Second Coming is award winning playwright and screenwriter Debbie Tucker Green’s debut feature film. And with that she becomes only the fourth Black woman to have a film distributed in the UK. With Black representation on British screens needing greater visibility, and not the isolationist sort of Luther programming (black protagonist – no visibly black friends, lovers or family), Second Coming is a refreshing drama with a family who speak with patois inflections, showing a rare on-screen glimpse into everyday life for 2nd generation migrants from the Caribbean.
But don’t call it a Black film. After all, soap operas and block busters with all white casts aren’t called ‘white films’ are they?
Jackie (Nadine Marshall) is a forty-something mother in a clerical job living in a leafy London suburb with construction worker husband Mark (Idris Elba) and their 11 year old son JJ (Kai Francis-Lewis). The revelation in this haunting psychodrama is that Jackie is pregnant, despite being told she would never conceive again. The flux in this narrative is that Jackie and Mark have been chaste for several months so the question is between choosing whether an immaculate conception has taken place (as the Biblically themed film title teases) or whether “stubborn” Jackie is refusing to disclose an absent lover’s identity even to her best friend Bernie (Sharlene Whyte).

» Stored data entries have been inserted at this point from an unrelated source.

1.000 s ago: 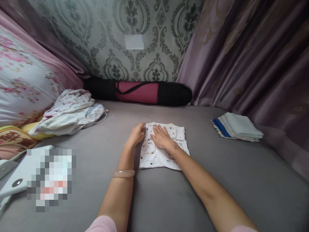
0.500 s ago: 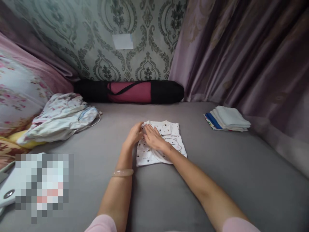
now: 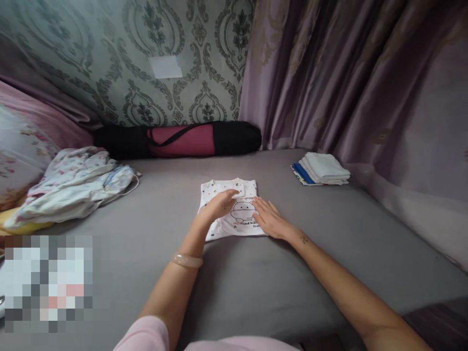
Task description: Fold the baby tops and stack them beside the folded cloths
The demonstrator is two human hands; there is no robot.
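Note:
A small white printed shirt (image 3: 243,225) lies folded on the grey sheet, a cartoon animal and lettering facing up. Its upper part is turned down in a band with tiny dark motifs. My left hand (image 3: 221,204) rests over the left-middle of the shirt, fingers stretched toward the right and thumb side up; its palm is hidden. Flat against the shirt's right edge lies my right hand (image 3: 269,219), fingers spread and pointing away from me. Neither hand grips the cloth visibly.
The grey sheet (image 3: 161,224) spreads all around. A stack of folded cloths (image 3: 321,168) sits at the right. Rumpled clothes (image 3: 76,183) lie at the left. A long black and maroon bag (image 3: 183,140) lies along the wall. Blurred-out items are at the lower left.
The view has swung right. My right hand has slid from the shirt's left part to its right edge. My left hand has moved from the left edge inward over the shirt.

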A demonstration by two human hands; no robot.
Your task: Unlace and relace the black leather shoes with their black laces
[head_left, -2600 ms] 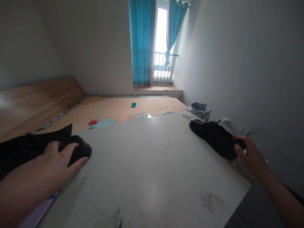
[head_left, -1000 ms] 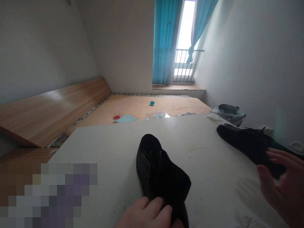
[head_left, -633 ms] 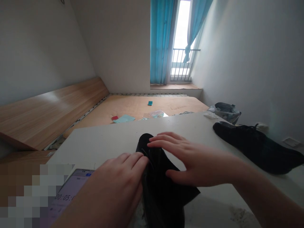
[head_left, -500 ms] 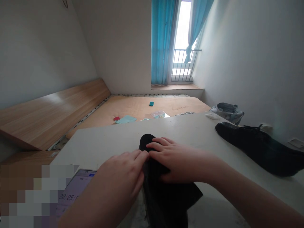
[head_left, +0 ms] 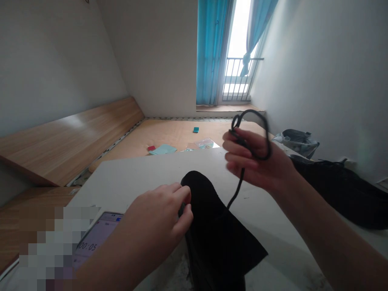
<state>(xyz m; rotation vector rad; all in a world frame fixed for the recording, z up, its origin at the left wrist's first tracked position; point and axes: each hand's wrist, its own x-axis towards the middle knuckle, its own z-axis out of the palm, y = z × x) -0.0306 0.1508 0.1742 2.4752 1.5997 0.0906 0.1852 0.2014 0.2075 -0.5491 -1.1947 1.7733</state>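
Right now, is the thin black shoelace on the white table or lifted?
Lifted: the thin black shoelace loops around the right hand and hangs to the black shoe, above the white table.

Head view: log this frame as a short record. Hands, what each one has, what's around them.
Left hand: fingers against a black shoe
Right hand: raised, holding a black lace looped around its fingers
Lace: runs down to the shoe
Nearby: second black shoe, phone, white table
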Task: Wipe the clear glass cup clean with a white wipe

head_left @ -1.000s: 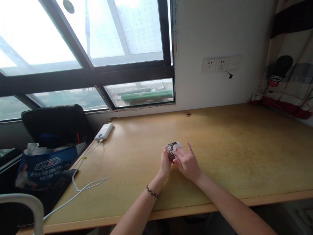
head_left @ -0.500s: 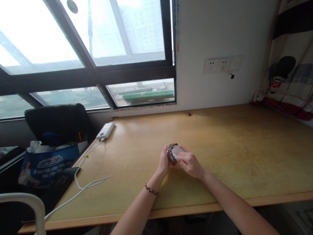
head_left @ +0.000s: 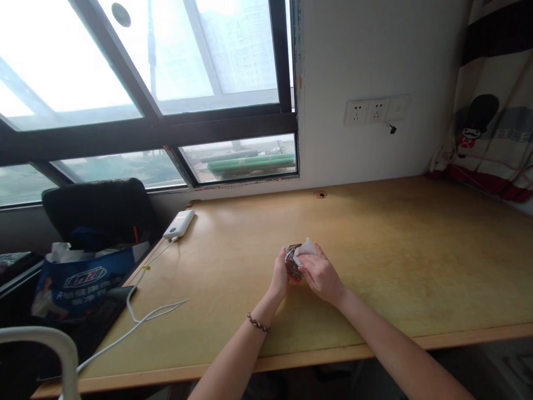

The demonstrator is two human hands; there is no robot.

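Observation:
Above the middle of the wooden desk (head_left: 387, 250), my left hand (head_left: 281, 273) is closed around a small round object (head_left: 292, 265), dark brown and shiny like glass; its exact kind I cannot make out. Fingertips of that hand show beneath the object. My right hand (head_left: 322, 276) pinches a crumpled white tissue (head_left: 306, 249) and presses it against the object's upper right side. Part of the object is hidden by the tissue and fingers. A braided bracelet (head_left: 258, 323) circles my left wrist.
A white power bank (head_left: 179, 223) with a white cable (head_left: 154, 315) lies at the desk's left edge. Beyond it stand a blue bag (head_left: 85, 283) and a black chair (head_left: 100, 211). Wall sockets (head_left: 367, 112) and a curtain (head_left: 491, 111) are at the back right.
My right hand has shifted slightly over the round object, and the tissue has bunched up, with a corner now sticking upward. My left hand keeps its hold almost unmoved.

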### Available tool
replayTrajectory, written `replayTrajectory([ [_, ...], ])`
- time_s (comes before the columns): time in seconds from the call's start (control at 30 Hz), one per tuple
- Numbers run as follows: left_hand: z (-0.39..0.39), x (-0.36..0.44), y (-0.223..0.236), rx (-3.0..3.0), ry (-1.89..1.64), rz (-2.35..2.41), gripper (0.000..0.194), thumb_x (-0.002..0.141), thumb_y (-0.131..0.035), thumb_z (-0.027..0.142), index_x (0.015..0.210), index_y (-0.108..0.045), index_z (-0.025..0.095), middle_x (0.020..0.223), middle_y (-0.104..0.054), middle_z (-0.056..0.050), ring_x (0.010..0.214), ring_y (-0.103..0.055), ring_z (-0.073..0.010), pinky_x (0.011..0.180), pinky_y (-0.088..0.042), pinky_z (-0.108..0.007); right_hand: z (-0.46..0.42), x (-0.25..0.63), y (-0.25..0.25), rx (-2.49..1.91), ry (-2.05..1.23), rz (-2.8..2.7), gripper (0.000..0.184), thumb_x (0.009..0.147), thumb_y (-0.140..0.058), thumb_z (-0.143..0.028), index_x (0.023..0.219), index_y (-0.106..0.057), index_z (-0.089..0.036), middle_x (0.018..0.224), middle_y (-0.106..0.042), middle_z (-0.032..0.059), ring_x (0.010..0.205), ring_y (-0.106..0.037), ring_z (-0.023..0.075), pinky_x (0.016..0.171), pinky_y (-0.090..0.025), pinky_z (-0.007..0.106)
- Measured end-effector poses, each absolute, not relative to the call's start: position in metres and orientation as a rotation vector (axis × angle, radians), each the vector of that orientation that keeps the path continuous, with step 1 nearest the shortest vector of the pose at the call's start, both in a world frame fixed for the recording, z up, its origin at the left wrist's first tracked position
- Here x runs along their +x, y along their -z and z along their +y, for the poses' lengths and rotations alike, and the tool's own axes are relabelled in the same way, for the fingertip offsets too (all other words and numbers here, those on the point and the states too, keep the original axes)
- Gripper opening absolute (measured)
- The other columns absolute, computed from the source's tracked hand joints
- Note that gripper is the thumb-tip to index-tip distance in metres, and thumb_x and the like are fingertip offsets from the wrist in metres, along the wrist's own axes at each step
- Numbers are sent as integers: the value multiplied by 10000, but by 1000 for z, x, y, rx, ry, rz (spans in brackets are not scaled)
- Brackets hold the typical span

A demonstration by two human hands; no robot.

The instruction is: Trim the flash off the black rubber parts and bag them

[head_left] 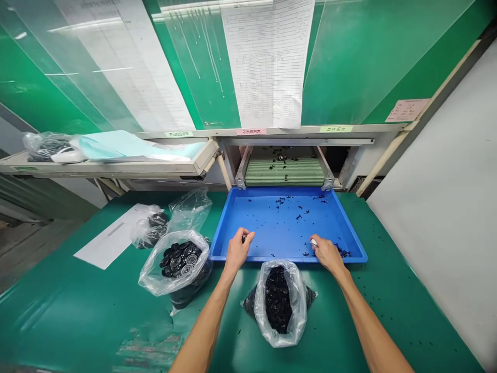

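A blue tray (351,235) lies on the green table under a small conveyor belt (285,172), with black bits scattered inside. My left hand (237,249) reaches over the tray's near rim, fingers pinched on a small black part. My right hand (326,253) rests at the near right of the tray, fingers closed around a small white thing. Between my forearms stands an open clear bag of black parts (277,300).
Another open bag of black round parts (179,261) sits to the left, with a smaller bag (149,228) and a white paper sheet (112,241) behind it. A side shelf (104,167) holds bags and teal sheets. A white wall (446,207) bounds the right.
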State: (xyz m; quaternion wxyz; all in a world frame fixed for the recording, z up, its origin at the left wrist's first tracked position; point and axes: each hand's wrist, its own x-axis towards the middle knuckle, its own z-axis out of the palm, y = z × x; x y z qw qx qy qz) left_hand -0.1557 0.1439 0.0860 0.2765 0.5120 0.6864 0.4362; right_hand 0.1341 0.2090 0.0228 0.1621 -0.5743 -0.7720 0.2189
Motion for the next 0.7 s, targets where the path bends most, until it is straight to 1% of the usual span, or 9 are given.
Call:
replayTrajectory([
  [0.1,124,-134,-100,1358,-1058,1589,251,850,-435,432,743,-479,210,608,-427,47,570,-391,-125,564,-321,-229,212,135,-21,-1606,-667,-2172,347,796,-384,-124,1076,-576,-197,873,-640,53,746,-564,162,645,-344,233],
  [0.17,107,-118,-107,1444,-911,1401,200,856,-432,371,768,-496,203,685,-475,30,647,-422,-129,620,-352,-228,215,136,-23,-1543,-726,-2182,342,784,-409,-152,1085,-566,-191,886,-633,40,748,-566,157,677,-379,243],
  [0.27,87,-101,-110,1567,-708,1240,122,838,-441,262,785,-530,198,778,-534,6,742,-461,-143,697,-380,-240,219,140,-30,-1415,-841,-2221,328,800,-412,-206,1097,-549,-191,933,-635,28,711,-579,137,673,-426,240],
  [0.37,78,-98,-110,1643,-630,1111,92,802,-487,199,828,-575,209,943,-603,-24,894,-519,-171,827,-401,-273,220,142,-34,-1340,-894,-2232,306,832,-350,-210,1051,-562,-189,1003,-641,47,831,-603,151,751,-446,263],
  [0.43,76,-102,-110,1685,-583,1018,156,815,-517,221,944,-603,243,1108,-615,-28,1104,-492,-207,971,-347,-317,220,142,-34,-1339,-884,-2219,328,830,-308,-175,1030,-568,-183,1014,-642,64,923,-594,172,823,-431,297],
  [0.5,77,-107,-106,1702,-524,985,248,882,-452,280,1089,-587,294,1234,-585,-15,1254,-406,-218,1068,-253,-355,219,139,-32,-1372,-874,-2209,377,807,-275,-128,1046,-561,-177,953,-652,65,895,-600,180,818,-431,310],
  [0.57,78,-111,-99,1731,-517,1006,327,933,-333,308,1178,-550,329,1285,-558,-10,1281,-391,-211,1097,-213,-370,217,136,-32,-1417,-845,-2214,406,793,-265,-110,1072,-552,-179,880,-656,52,821,-610,178,769,-440,297],
  [0.6,78,-112,-94,1765,-534,1019,346,939,-313,314,1206,-531,333,1290,-553,-18,1268,-408,-212,1093,-228,-373,216,135,-32,-1439,-821,-2222,407,799,-264,-115,1081,-550,-181,859,-656,48,796,-612,177,746,-443,289],
  [0.7,81,-113,-90,1963,-538,991,353,914,-400,351,1257,-488,334,1250,-577,-37,1197,-468,-223,1037,-312,-366,212,131,-34,-1503,-729,-2244,398,839,-258,-158,1114,-543,-186,895,-665,63,790,-620,181,717,-451,279],
])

The same way Mark is shut out by Jackie, the audience is shut out by the film in way of an affirmative answer. Which is fine. The film uses the domestic dilemma to explore the Jackie and Mark’s supremely loving relationships with their nature-boy of a son JJ, who revels in bird scouting in the woods and there is great symbolism with his efforts to heal a damaged Crow. The fantastic performances by the headlining family trio, masterfully orchestrated by Tucker’s theatre sensibilities are propped by a stellar supporting cast of best friend Bernie, Nadie’s facety sister and her loving Jamaican parents who very necessarily brighten the film’s damp mood. It’s also SO good to see Llewella Gideon of fan-favourite and influential TV comedy series The Real McCoy on the screen again.

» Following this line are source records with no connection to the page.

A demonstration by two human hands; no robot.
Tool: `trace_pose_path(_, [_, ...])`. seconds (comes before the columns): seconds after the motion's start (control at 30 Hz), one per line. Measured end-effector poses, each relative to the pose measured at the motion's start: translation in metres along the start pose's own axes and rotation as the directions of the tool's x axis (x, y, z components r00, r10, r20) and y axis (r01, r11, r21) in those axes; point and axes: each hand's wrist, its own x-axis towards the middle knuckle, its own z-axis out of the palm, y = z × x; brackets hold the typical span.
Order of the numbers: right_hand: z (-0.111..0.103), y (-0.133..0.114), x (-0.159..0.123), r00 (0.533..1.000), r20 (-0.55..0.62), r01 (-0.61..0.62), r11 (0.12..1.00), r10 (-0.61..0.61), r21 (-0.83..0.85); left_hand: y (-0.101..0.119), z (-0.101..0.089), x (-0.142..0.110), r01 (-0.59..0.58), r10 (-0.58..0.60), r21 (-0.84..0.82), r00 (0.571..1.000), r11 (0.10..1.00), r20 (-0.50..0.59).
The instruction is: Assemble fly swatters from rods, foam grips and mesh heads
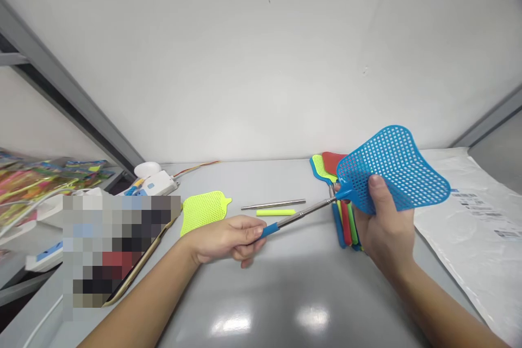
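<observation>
A blue fly swatter (pixel 411 174) with a metal telescopic rod is held up above the table between my two hands. My left hand (pixel 232 239) is closed around the blue grip at its lower end. On the perforated head, my right hand (pixel 385 223) presses its thumb to the front, with the other fingers behind and mostly hidden. Beyond my left hand lie a loose yellow swatter head (pixel 204 211), a bare metal rod (pixel 273 204) and a yellow grip tube (pixel 275 212). Several swatters in red, blue and green (pixel 346 223) are piled behind my right hand, partly covered.
A white plastic mailer (pixel 481 228) with printed labels lies at the right. Left are a white power strip (pixel 159 184), a pixelated area with a gold-edged device, and a shelf of colourful packaged items (pixel 44 185). A white wall (pixel 261 65) closes off the back of the grey table (pixel 261 304).
</observation>
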Motion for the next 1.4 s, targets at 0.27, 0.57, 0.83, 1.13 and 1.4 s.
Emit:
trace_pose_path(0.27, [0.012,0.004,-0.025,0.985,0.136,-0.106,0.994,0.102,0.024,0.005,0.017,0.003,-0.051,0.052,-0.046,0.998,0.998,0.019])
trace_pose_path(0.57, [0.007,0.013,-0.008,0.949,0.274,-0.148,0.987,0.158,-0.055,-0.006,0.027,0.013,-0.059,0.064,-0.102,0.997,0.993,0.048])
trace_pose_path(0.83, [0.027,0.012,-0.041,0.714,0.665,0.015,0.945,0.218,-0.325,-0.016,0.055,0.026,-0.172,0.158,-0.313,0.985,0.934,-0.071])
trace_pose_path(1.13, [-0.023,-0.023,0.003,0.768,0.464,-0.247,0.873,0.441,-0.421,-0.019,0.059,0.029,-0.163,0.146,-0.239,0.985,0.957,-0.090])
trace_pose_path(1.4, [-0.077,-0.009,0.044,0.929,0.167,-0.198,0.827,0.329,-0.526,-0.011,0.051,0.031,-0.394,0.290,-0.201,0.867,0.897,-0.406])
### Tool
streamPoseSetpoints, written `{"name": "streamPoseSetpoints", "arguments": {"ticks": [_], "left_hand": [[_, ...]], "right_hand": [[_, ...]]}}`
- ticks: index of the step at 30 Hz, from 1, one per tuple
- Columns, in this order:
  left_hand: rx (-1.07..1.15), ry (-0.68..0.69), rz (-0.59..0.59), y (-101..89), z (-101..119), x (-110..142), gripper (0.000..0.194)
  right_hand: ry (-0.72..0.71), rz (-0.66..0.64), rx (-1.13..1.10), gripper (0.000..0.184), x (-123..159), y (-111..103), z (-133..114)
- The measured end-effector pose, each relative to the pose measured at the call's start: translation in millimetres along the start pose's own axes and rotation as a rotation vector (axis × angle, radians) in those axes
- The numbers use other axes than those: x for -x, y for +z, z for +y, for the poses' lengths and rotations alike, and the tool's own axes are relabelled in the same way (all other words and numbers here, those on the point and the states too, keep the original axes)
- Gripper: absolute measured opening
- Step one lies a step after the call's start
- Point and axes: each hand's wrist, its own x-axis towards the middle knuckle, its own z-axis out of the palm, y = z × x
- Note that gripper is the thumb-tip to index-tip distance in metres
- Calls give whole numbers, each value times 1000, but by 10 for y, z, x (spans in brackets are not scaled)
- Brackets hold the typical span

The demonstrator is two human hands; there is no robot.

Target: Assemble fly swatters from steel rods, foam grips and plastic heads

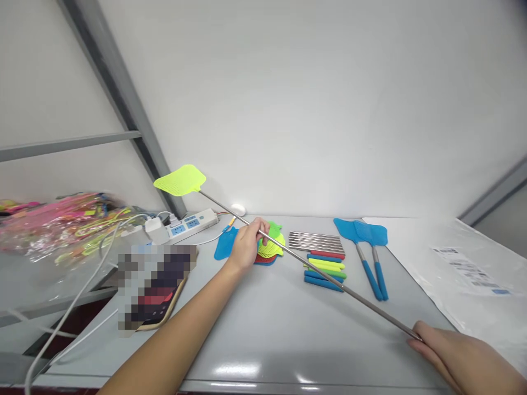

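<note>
Head view: the left hand (247,247) is curled around the steel shaft (313,267) of a fly swatter (179,180), its fingers (258,226) closed on the shaft. The swatter's lime-yellow mesh head is raised in the air, well to the left of a stack of steel rods (316,241). From there the shaft slants down across the front of the stack to the right hand (457,351), near the desk's (267,340) front edge. The shaft's end meets that hand's fingers (416,343), which lie pressed together; whether they pinch it, I cannot tell.

Just left of the stack, right below the left hand, lies a pile of mesh swatter heads (268,251) in green, yellow and red, with a blue mesh head (225,244) beside it. Just in front of the stack lie loose handle grips (325,271) in red, yellow, green and blue. To the right of the stack are two assembled blue swatters (370,235). Farther right is a printed label (467,269) on a white plastic sheet (415,247). Left of the stack sit a power strip (191,225) and a white charger (154,230), then a pixelated phone (152,285) in a tan case and a clear bag of pink and yellow swatters (61,225).
</note>
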Motion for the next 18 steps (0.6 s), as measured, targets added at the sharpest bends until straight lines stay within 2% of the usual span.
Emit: {"name": "streamPoseSetpoints", "arguments": {"ticks": [6,10,15,18], "left_hand": [[-7,-1,-94,90,-102,100,46],[11,-1,-75,85,-141,103,47],[88,-39,-19,41,-152,83,43],[178,-103,-21,27,-107,64,40]], "right_hand": [[30,258,24,24,-161,-82,-15],[36,448,-36,19,-320,-145,-131],[67,805,71,12,-530,-200,-400],[131,916,110,12,-626,-225,-521]]}}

A number of scenes of storm rain-showers in the bathroom with Jackie exemplify the multi-layered narrative that forces the audience to make its own mind about the film’s outcome. Is it a dream, a fantasy or a vision? Is it an ablution baptism or a cataclysmic flood (or just bad plumbing?)?
Nadine Marshall’s performance is as intense and controlled as it is evasive. The audience remains ambivalent towards Jackie without her ever losing sympathy. And Idris Elba makes the audience a conduit for his own frustrations having no place to receive any definitive answer.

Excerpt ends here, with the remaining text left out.